# Supplied information:
-----

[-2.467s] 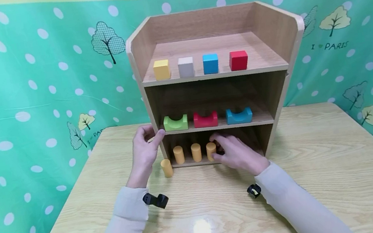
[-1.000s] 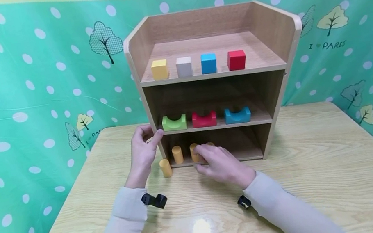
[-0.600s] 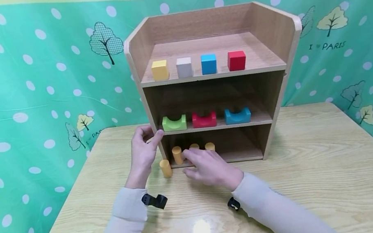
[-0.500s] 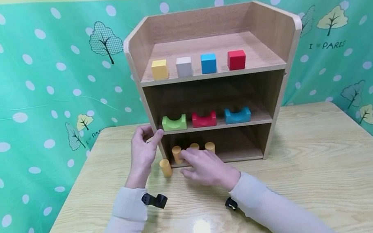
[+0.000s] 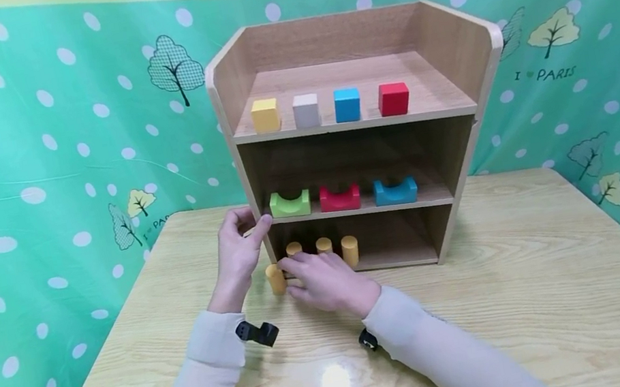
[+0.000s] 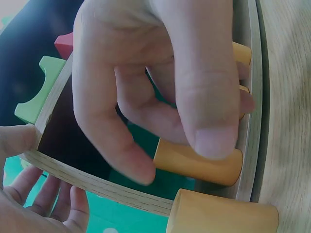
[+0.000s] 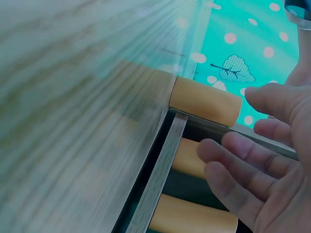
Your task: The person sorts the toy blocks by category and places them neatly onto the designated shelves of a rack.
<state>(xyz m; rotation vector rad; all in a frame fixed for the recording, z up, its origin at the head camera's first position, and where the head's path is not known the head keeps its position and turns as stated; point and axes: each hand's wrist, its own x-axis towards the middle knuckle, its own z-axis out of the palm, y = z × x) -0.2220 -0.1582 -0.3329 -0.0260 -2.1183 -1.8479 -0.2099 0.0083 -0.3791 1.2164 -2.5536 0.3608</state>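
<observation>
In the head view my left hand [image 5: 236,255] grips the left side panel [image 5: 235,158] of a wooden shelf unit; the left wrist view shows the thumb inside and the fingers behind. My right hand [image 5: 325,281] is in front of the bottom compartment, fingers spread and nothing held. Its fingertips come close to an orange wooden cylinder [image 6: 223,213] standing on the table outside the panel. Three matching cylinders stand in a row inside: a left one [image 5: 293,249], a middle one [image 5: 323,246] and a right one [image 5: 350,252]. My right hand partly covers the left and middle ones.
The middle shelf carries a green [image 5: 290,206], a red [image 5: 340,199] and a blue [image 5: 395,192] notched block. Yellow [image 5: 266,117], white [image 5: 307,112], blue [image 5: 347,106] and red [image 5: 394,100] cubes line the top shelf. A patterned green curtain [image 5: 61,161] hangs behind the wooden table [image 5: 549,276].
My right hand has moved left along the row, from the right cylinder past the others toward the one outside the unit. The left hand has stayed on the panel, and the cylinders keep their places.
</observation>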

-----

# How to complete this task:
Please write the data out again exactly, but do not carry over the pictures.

# Your response:
[-2.467s] 
[-1.000s] 
[-0.600s] 
[-0.500s] 
[+0.000s] 
[+0.000s] 
[+0.000s] 
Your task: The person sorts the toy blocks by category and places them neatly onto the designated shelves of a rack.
<state>(xyz m; rotation vector rad; all in a frame fixed for the recording, z up, its origin at the head camera's first position, and where the head's path is not known the head keeps its position and turns as stated; point and axes: each hand's wrist, its own x-axis towards the middle knuckle, its own z-axis out of the palm, y = z × x) -0.2220 -0.1582 -0.3329 -0.0260 -2.1183 -1.8479 -0.2099 0.0083 -0.3791 1.2164 -2.5536 0.3608</state>
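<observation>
In the head view my left hand [image 5: 236,255] grips the left side panel [image 5: 235,158] of a wooden shelf unit; the left wrist view shows the thumb inside and the fingers behind. My right hand [image 5: 325,281] is in front of the bottom compartment, fingers spread and nothing held. Its fingertips come close to an orange wooden cylinder [image 6: 223,213] standing on the table outside the panel. Three matching cylinders stand in a row inside: a left one [image 5: 293,249], a middle one [image 5: 323,246] and a right one [image 5: 350,252]. My right hand partly covers the left and middle ones.
The middle shelf carries a green [image 5: 290,206], a red [image 5: 340,199] and a blue [image 5: 395,192] notched block. Yellow [image 5: 266,117], white [image 5: 307,112], blue [image 5: 347,106] and red [image 5: 394,100] cubes line the top shelf. A patterned green curtain [image 5: 61,161] hangs behind the wooden table [image 5: 549,276].
My right hand has moved left along the row, from the right cylinder past the others toward the one outside the unit. The left hand has stayed on the panel, and the cylinders keep their places.
</observation>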

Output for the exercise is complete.